Music video outsourcing.
The hook is the seed. The audience helps shape the visual world around it.
Casset should let a song become a collectively directed living music video. Artists define the emotional world; listeners and collaborators contribute real visual fragments captured around the sound; the runtime sequences those fragments into a music video that can keep evolving after release.
Thesis
Music video outsourcing does not mean turning Casset into a creator marketplace or social posting app. It means giving artists a way to gather distributed cinematography from the people and places emotionally connected to a song.
Artist chooses hook
-> defines emotional world and capture constraints
-> contributors capture fragments from the world
-> artist curates or accepts fragments
-> runtime sequences by beat, lyric, density, and motion
-> song becomes a living audiovisual worldNot UGC
Users are not posting content. They are contributing visual fragments that help shape the emotional world of a song.
Do not build
- TikTok or Reels behavior
- influencer content
- reaction loops
- selfie performance
- engagement-ranked posts
- creator-economy mechanics
Build toward
- collaborative visual interpretation
- distributed cinematography
- emotional atmosphere generation
- artist-directed curation
- beat-aware sequencing
- evolving song worlds
Fragment Language
Strong captures should feel cinematic, imperfect, environmental, atmospheric, and emotionally real. The camera should make the world the subject through the lens of the sound.
Video constraints
- Minimum: 0.5 seconds.
- Ideal target: 2 to 4 seconds.
- Hard max: 5 seconds.
- Five seconds should feel like emotional residue, not a vlog segment.
Camera posture
- Rear camera is the default capture mode.

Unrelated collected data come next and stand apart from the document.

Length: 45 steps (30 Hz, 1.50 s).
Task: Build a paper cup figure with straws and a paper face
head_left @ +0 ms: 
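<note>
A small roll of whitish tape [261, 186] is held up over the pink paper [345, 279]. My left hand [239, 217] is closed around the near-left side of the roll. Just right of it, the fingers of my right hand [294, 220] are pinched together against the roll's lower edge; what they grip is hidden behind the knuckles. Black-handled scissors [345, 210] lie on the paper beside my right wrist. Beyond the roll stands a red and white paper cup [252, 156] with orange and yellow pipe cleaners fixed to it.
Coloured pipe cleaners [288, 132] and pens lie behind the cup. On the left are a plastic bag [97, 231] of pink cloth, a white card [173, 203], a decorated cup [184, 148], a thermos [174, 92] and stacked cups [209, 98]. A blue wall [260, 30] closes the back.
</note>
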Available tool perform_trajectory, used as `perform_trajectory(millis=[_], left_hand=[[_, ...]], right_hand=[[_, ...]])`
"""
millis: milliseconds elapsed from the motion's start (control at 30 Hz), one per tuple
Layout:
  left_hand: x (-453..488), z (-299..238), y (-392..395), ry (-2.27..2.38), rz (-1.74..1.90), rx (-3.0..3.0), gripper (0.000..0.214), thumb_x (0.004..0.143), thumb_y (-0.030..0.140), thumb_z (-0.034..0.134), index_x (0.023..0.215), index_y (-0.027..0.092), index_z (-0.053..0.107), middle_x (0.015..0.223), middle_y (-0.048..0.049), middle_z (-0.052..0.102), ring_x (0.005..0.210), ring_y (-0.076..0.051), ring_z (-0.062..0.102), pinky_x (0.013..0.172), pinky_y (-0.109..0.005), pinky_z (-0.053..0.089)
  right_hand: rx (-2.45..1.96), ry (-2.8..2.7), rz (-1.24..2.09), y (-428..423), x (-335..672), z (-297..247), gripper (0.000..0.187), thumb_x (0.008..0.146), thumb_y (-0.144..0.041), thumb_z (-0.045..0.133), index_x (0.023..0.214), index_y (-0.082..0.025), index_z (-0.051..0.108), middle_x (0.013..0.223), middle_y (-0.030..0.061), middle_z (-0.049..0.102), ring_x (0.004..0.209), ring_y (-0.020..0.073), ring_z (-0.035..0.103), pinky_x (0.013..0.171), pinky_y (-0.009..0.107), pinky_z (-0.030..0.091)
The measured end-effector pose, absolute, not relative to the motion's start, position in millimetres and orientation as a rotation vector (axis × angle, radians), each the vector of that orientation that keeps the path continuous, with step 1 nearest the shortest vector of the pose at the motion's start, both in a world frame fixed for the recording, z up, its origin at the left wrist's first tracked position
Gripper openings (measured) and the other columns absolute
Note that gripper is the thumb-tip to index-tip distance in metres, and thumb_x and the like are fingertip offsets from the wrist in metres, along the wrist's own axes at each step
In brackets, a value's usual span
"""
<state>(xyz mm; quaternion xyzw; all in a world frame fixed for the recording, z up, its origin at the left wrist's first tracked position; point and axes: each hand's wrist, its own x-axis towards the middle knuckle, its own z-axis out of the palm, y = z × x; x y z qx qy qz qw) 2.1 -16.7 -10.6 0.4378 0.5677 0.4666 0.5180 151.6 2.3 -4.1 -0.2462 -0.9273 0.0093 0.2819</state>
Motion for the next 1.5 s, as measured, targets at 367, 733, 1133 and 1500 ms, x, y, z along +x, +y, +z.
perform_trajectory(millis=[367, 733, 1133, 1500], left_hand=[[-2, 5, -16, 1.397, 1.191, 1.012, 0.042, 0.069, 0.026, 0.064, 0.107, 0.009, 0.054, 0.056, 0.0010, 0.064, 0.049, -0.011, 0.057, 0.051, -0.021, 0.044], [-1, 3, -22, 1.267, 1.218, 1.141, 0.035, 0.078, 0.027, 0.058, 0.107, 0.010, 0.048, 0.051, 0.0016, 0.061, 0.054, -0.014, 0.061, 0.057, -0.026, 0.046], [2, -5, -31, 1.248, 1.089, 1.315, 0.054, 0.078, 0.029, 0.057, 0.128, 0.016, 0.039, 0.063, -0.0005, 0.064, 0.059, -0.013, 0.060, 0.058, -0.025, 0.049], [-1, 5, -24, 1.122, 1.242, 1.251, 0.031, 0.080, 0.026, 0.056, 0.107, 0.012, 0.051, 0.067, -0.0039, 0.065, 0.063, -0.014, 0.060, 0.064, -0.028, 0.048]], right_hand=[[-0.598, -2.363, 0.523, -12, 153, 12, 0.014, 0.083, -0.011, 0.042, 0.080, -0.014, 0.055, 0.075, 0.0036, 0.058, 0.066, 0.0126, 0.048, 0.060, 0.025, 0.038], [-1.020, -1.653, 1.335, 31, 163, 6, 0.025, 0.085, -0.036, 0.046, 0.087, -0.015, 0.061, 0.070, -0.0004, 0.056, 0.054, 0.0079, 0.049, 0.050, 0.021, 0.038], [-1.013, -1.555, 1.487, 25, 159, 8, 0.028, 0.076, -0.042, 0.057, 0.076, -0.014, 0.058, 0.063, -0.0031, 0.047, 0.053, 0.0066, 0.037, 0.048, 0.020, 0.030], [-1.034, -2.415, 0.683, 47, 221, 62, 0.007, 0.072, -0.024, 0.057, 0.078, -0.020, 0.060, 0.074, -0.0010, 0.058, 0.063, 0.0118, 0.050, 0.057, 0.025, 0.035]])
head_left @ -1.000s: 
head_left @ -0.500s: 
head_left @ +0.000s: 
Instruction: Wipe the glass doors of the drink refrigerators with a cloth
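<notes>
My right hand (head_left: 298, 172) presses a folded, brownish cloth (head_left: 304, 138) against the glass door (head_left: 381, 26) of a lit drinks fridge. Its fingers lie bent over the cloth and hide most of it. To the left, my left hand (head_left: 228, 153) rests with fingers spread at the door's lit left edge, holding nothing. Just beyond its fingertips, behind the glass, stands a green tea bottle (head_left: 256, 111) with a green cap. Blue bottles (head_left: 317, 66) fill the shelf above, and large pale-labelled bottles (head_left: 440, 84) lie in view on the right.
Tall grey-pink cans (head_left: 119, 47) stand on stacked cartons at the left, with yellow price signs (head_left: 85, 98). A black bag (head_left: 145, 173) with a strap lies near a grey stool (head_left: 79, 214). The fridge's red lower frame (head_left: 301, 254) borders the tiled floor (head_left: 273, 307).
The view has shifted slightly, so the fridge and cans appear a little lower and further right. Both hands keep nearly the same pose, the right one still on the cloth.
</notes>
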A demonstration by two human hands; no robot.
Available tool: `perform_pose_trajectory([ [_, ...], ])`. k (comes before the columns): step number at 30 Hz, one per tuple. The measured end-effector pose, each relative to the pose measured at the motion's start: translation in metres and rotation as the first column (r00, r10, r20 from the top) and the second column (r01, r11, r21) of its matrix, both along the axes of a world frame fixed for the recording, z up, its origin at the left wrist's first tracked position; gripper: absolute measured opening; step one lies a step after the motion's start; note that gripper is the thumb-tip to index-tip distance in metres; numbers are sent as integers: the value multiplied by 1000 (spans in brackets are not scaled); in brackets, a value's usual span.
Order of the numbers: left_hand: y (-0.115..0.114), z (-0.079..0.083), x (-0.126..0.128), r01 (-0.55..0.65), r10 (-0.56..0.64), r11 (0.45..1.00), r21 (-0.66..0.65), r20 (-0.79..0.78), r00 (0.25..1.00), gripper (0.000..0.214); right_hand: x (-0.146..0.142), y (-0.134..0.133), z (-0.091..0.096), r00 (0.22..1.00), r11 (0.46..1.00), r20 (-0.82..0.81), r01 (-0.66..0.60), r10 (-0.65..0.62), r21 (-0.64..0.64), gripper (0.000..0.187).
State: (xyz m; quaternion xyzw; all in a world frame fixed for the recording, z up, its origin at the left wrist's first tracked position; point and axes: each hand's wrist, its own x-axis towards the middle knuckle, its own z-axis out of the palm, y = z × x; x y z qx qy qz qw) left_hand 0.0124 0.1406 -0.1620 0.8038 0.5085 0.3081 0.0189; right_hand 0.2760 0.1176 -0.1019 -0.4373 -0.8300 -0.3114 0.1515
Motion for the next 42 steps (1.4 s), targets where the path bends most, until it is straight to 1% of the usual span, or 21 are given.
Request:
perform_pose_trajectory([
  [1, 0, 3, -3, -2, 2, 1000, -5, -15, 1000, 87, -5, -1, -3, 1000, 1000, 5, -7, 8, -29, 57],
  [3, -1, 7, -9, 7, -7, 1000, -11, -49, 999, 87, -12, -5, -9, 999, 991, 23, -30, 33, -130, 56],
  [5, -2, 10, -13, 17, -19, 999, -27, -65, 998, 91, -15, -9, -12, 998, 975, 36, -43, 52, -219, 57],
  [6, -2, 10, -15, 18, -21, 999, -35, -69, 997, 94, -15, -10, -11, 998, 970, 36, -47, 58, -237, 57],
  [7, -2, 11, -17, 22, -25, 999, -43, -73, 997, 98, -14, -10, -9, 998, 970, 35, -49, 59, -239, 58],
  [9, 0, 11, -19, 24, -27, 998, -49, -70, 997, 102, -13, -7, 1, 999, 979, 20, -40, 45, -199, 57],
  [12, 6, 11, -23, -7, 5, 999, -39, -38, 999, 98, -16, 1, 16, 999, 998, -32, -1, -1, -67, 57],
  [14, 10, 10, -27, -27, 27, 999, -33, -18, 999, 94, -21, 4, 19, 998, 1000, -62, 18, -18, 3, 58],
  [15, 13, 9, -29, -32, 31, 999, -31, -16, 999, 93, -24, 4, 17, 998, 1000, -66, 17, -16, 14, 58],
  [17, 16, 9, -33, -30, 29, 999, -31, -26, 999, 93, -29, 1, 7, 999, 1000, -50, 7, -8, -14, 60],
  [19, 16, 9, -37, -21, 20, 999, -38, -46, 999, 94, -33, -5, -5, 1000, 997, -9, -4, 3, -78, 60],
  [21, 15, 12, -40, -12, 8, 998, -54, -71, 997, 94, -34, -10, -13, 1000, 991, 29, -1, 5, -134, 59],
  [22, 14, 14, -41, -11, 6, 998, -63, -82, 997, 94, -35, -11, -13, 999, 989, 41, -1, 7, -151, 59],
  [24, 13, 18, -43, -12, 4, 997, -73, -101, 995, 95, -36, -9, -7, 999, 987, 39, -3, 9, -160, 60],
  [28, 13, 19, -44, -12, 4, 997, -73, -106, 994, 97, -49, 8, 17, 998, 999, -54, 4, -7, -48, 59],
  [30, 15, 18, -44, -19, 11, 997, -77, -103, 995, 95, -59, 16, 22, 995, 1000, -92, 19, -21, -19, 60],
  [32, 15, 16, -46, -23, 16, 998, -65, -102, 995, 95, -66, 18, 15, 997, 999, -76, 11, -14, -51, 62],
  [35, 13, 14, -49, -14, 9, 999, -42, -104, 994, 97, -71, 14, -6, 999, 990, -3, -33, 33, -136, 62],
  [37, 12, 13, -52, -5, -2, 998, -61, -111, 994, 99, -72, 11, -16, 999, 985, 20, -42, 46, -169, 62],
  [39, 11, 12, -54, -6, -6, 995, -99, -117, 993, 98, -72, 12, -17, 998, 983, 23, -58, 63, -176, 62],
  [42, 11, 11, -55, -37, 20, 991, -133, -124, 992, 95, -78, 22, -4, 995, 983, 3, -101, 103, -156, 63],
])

- Environmental framing is preferred over talking-to-camera behavior.
- Future Cassets can disable the front camera entirely when the brief requires it.
- Native camera capture can exist for higher quality photo and video.
Media texture
The system should favor fast upload, smooth playback, and emotional texture over pristine fidelity. Grain, softness, motion blur, CRT-like degradation, and compression artifacts can help when they serve the song.
Living Still Photos
Still photos can become living memory fragments through subtle generated motion. The treatment should be restrained: light flicker, slight camera drift, environmental breathing, depth parallax, ambient movement, and soft loops.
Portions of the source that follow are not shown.